### What is being asked
Pictures aside, reproduce exactly and only the lines below, starting at the one containing "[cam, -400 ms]" and ending at the last line.

========================================================================

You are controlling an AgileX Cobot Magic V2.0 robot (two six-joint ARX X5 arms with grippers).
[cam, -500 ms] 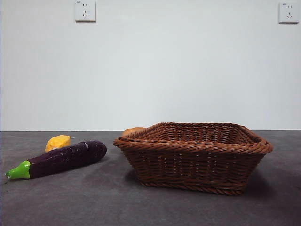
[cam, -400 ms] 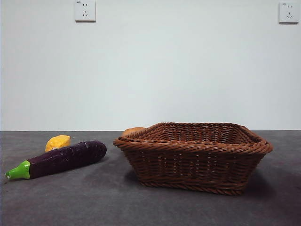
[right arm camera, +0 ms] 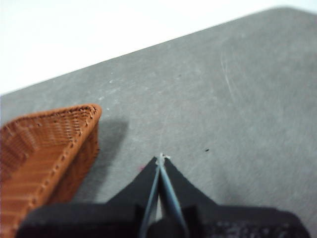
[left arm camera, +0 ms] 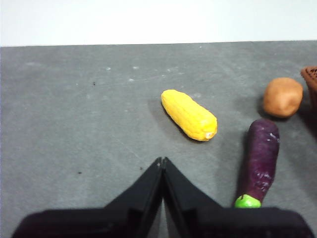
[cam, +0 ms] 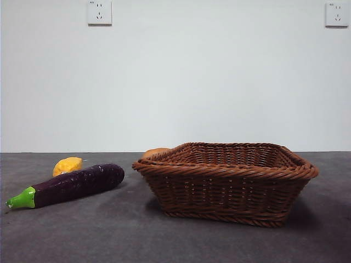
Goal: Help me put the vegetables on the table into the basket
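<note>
Nothing has shifted over the last half second: the eggplant (cam: 74, 184), the yellow corn (cam: 67, 165) behind it and the potato (cam: 155, 152) peeking past the basket (cam: 225, 183) rim all lie where they did on the table (cam: 109, 230), so the task has yet to begin. The left gripper (left arm camera: 162, 161) hangs above the table near the corn with its fingers pressed together, and the right gripper (right arm camera: 161, 158) hangs beside the basket's corner, fingers likewise together. The basket looks empty, though its floor is hidden from the low front view.
</note>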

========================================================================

### Completed task
[cam, -400 ms] 
[right arm camera, +0 ms] 
[left arm camera, +0 ms] 
[cam, +0 ms] 
Goal: Help me put the vegetables on the table into the basket
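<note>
Nothing has shifted over the last half second: the eggplant (cam: 74, 184), the yellow corn (cam: 67, 165) behind it and the potato (cam: 155, 152) peeking past the basket (cam: 225, 183) rim all lie where they did on the table (cam: 109, 230), so the task has yet to begin. The left gripper (left arm camera: 162, 161) hangs above the table near the corn with its fingers pressed together, and the right gripper (right arm camera: 161, 158) hangs beside the basket's corner, fingers likewise together. The basket looks empty, though its floor is hidden from the low front view.
</note>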

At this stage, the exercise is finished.